▶ **REQUIREMENT**
Could you restate word for word only the lines below from the one holding "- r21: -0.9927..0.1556" to the one holding "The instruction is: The", inclusive, and leave out the pictures?

▶ **COLLECTED DATA**
..............................

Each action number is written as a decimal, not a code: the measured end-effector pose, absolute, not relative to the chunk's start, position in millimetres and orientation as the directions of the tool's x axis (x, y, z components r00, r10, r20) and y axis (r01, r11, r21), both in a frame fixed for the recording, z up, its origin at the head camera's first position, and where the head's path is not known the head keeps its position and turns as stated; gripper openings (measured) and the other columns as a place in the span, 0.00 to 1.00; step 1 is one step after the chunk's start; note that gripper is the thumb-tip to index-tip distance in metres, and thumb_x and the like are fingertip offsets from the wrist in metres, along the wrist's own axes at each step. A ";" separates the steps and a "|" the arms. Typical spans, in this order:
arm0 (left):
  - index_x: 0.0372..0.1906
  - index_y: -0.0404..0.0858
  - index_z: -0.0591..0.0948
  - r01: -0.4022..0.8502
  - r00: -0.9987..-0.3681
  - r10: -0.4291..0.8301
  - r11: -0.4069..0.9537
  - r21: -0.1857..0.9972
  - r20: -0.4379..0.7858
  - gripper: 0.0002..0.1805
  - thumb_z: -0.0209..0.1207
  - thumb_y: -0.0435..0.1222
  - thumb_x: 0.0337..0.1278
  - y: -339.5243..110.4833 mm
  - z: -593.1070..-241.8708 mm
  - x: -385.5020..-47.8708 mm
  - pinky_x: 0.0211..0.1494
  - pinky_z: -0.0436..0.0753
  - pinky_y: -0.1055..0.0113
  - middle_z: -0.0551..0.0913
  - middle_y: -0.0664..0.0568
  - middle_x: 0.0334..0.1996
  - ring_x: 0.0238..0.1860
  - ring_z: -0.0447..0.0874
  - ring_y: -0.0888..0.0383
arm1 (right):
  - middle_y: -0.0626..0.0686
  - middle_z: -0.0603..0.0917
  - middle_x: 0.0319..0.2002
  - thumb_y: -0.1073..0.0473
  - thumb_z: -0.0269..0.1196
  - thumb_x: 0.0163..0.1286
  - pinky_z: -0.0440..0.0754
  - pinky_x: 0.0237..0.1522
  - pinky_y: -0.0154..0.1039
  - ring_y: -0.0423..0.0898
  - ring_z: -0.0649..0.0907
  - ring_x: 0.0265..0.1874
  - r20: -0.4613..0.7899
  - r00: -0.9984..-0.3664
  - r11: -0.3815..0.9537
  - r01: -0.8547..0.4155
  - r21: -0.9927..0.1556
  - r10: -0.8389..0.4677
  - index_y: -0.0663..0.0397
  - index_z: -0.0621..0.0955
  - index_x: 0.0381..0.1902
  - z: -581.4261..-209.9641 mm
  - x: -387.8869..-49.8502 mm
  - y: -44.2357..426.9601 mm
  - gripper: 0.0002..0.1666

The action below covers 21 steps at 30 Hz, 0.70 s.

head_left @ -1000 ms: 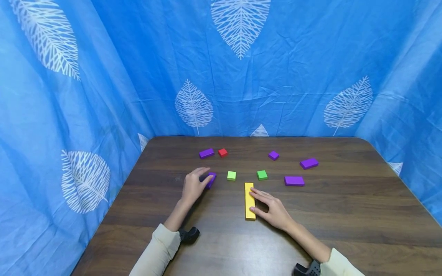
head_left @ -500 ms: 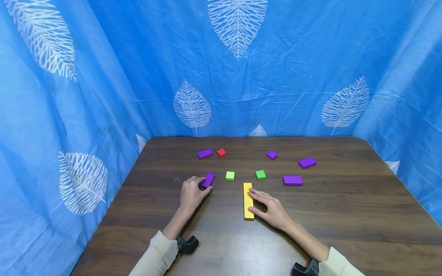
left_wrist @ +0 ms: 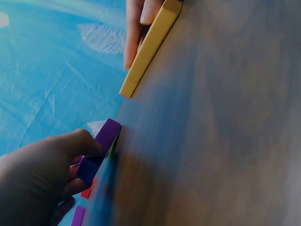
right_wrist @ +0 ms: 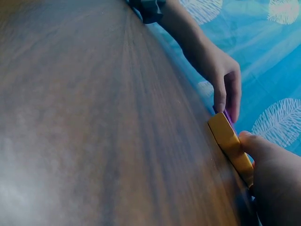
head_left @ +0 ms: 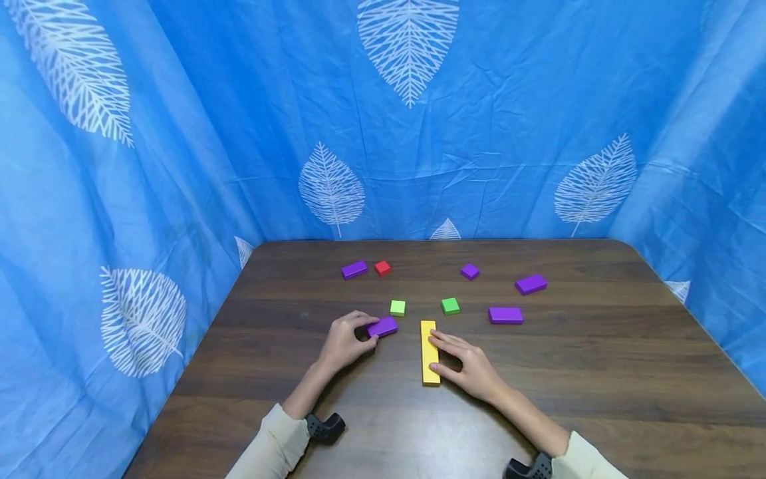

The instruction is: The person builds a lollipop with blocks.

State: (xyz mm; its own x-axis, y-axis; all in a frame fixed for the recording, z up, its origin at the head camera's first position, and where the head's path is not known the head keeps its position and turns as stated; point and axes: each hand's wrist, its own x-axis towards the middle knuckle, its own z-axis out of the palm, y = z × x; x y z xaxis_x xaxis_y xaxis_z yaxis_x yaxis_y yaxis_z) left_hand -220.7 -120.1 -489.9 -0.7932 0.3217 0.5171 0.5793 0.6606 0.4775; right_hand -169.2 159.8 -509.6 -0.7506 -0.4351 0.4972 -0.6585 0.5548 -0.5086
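Observation:
A purple block (head_left: 383,326) is pinched between the thumb and fingers of my left hand (head_left: 345,342), just left of the yellow bar. The left wrist view shows that purple block (left_wrist: 99,149) gripped by my left hand (left_wrist: 42,174). The yellow bar (head_left: 429,359) lies lengthwise, pointing away from me. Thumb and fingertips of my right hand (head_left: 475,370) touch its right side and top. In the right wrist view the thumb of my right hand (right_wrist: 277,183) rests against the yellow bar (right_wrist: 230,143).
Beyond the hands lie a light green block (head_left: 397,308), a green block (head_left: 450,306), a red block (head_left: 382,268) and a small purple block (head_left: 469,271). Other purple blocks lie at back left (head_left: 354,269) and at right (head_left: 530,285), (head_left: 505,315). A blue curtain hangs behind the table.
My left hand has moved right with the purple block, which has turned from steeply slanted to nearly crosswise and come closer to the yellow bar. My right hand stays at the bar.

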 end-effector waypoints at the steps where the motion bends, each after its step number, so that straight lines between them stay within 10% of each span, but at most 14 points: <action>1: 0.38 0.39 0.86 0.594 -0.787 0.345 0.649 0.476 0.512 0.16 0.69 0.33 0.36 -118.0 -490.7 -220.9 0.42 0.80 0.64 0.83 0.53 0.34 0.38 0.82 0.57 | 0.52 0.74 0.59 0.50 0.66 0.59 0.71 0.56 0.51 0.54 0.74 0.56 0.500 -0.750 0.553 -0.659 -0.509 -0.433 0.56 0.77 0.56 -509.4 -169.1 160.0 0.29; 21: 0.43 0.37 0.84 0.599 -0.782 0.352 0.652 0.465 0.514 0.14 0.66 0.35 0.49 -68.2 -498.2 -238.8 0.51 0.77 0.63 0.84 0.49 0.43 0.46 0.81 0.54 | 0.52 0.75 0.58 0.50 0.66 0.58 0.72 0.55 0.51 0.54 0.75 0.55 0.525 -0.731 0.550 -0.679 -0.487 -0.437 0.57 0.78 0.55 -510.8 -168.8 159.2 0.29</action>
State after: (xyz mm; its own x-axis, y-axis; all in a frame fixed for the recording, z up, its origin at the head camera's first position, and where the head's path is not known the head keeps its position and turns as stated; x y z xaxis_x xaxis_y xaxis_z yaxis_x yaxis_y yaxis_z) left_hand -238.8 -68.2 -498.2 -0.7823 0.3524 0.5136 0.5990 0.6516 0.4654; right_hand -168.8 159.2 -510.8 -0.7306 -0.4366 0.5250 -0.6785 0.5500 -0.4869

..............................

▶ **FINISHED TASK**
  - r21: -0.9927..0.1556
  - r10: -0.8389..0.4677
  - index_y: -0.0663..0.0397
  - index_z: -0.0621..0.0955
  - index_x: 0.0381..0.1902
  - z: -581.4261..-209.9641 mm
  - x: -387.8869..-49.8502 mm
  - y: -44.2357..426.9601 mm
  - gripper: 0.0002..0.1666

The action below covers 21 steps at 30 Hz, 0.70 s.

head_left @ -1000 ms: 
head_left @ -500 ms: 
left_wrist @ +0 ms: 
right_wrist @ +0 ms: 
head_left @ +0 ms: 

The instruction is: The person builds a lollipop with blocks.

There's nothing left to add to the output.